__PROVIDED DATA__.
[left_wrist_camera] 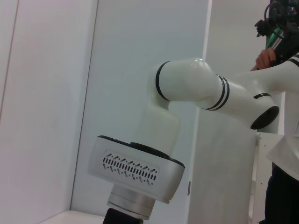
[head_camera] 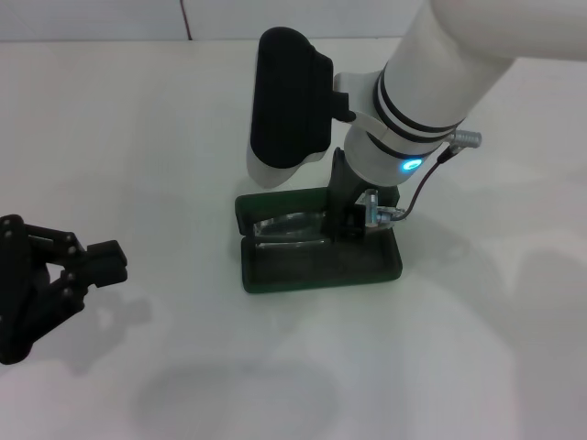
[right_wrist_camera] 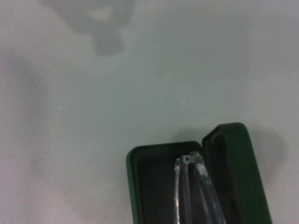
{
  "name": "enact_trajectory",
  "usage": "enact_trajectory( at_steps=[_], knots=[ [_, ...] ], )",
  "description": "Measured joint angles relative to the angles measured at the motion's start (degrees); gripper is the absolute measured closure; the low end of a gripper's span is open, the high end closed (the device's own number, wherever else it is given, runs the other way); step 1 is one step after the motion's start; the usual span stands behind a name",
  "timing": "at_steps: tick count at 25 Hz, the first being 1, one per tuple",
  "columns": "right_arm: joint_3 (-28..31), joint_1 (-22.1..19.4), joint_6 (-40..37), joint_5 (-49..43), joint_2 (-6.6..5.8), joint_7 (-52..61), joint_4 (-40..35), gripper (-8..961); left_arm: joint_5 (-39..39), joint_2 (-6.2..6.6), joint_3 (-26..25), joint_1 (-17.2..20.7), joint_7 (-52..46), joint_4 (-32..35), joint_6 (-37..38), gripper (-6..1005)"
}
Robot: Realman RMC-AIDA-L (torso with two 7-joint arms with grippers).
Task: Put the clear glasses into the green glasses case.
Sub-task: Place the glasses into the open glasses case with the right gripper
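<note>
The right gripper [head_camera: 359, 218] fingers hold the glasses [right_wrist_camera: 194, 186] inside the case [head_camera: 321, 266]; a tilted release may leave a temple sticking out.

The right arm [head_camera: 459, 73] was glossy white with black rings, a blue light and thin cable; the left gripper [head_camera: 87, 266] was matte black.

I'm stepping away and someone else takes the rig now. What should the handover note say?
Right gripper: low over the open green glasses case at mid-table; its fingers are not visible.
Left gripper: open, parked at the table's left, idle.
Clear glasses: lying inside the case.
Done: the glasses appear to be in the case.
Left: confirm the right gripper has released them, then lift it clear.
</note>
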Motion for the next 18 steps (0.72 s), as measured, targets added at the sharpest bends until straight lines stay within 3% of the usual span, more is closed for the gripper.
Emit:
enact_trajectory(
  at_steps=[18],
  knots=[
    [0.2,-0.1,0.0,0.3,0.00,0.0,0.0,791,0.0,0.00,0.0,0.2,0.0,0.0,0.0,909]
  ],
)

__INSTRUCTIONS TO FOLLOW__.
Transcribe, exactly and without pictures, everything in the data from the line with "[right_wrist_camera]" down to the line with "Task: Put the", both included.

__RESULT OF THE EXERCISE__.
[right_wrist_camera] 
{
  "name": "enact_trajectory",
  "usage": "enact_trajectory( at_steps=[_], knots=[ [_, ...] ], )",
  "description": "Measured joint angles relative to the angles measured at the motion's start (degrees); gripper is the absolute measured closure; the low end of a gripper's span is open, the high end closed (the device's own number, wherever else it is given, runs the other way); step 1 is one step after the motion's start; the usual span stands behind a name",
  "timing": "at_steps: tick count at 25 Hz, the first being 1, one per tuple",
  "columns": "right_arm: joint_3 (-28..31), joint_1 (-22.1..19.4), joint_6 (-40..37), joint_5 (-49..43), joint_2 (-6.6..5.8), joint_7 (-52..61), joint_4 (-40..35), gripper (-8..961); left_arm: joint_5 (-39..39), joint_2 (-6.2..6.6), joint_3 (-26..25), joint_1 (-17.2..20.7), joint_7 (-52..46), joint_4 (-32..35), joint_6 (-37..38), gripper (-6..1005)"
}
Robot: Realman RMC-AIDA-L (torso with two 7-joint arms with grippers).
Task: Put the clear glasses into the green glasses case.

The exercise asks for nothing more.